My therapist doesn’t seem to understand how bad my situation is. If she did, she wouldn’t be making me write this.
The medication doesn’t seem to be working. No matter how many times she sees me resist sleep through the monitors in my room, sees me inevitably fail and get up screaming, she does nothing more than up my dosage and tries to get me to speak once more.
I haven’t spoken a word in months, not since it started tormenting me. “Traumatic mutism” my therapist has neatly labelled it. The thing is, it’s not that I can’t speak, it’s the fact that I don’t want to. I can’t trust myself to not talk about it. I didn’t want anyone else to go through what I have gone through. But now, I’ve realized I really don’t care.

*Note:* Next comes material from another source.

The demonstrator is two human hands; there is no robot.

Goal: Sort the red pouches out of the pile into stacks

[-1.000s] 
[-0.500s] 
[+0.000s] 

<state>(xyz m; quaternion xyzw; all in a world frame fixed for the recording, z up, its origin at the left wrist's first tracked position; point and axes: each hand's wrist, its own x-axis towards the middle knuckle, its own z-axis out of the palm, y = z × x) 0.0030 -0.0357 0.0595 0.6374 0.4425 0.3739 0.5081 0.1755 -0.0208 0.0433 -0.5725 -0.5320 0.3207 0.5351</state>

I’m so sick of being tired. I don’t want to go through this anymore. I just want somebody to know, to see what I see.
It Watches Me When I Sleep.
That was the title of the forum post that started it all. A short little story about a creature that supposedly haunted the author while they slept and had slowly started appearing closer to them with each passing night, robbing the author of any sleep or safety. Nothing but a story, something I had read for fun. And it was fun.
Until it started visiting me.
It looks like a regular human at first glance, someone you could see on a street. So plain that if you tried to describe them, you wouldn’t remember enough to say anything. But there’s always something wrong with it no matter how many times it tries to fix itself. Eyes too bright, limbs out of proportion, face just a bit too long. There is always something wrong.
It didn’t go past the foot of my bed the first few nights, content to just stand there, breathing hard enough to wake me up every time. I’ve tried getting up during these little moments of ours, do anything at all. I’m never able to move. I think it makes sure of this.
After a couple of days, it started getting closer and more aggressive. I can hear it approaching every time, it’s limbs cracking with every movement. And then come the attacks. Fingers warp into claws as it tries to pull me out of bed only to scratch my sides bloody instead. Claws wrap around my neck and obstruct my breathing for just long enough, pulling away right before I pass out. Throughout my pain, I’ve heard it laugh a couple of times, as if this was just a game for its entertainment.
But the worst was when it started talking. Coming up to my side once more in those slow jagged steps before leaning down next to my ear and whispering for hours on end.
Forbidden knowledge that no human should ever be made aware of.
The world is not what it seems; The comfort of my beliefs have been stripped away by it and replaced with concepts so horrid in nature I cannot put them into words. I grieve for what I know, but also for all that you do not know.
Unfortunately, you will soon become privy to this knowledge as well. I am merely a harbinger of what is to come, and I want you to know that I’m sorry.
For you see, among all the things it has told me, I’ve also been told how it continues its own existence. Simply through the words of one person to another. Doesn’t matter what medium or what setting, just as long as it is spoken about.
I don’t know how this works, whether it will move on from me to you, or kill me first. All I know is that all of it will finally stop. I just want it to STOP.
If it comes for me tonight once more, I have resolved to offer myself up as a sacrifice and merely pray for a fast death. If it doesn’t do the deed, I’ll go through with it myself.
Just remember.
It hates when you keep your eyes closed for too long.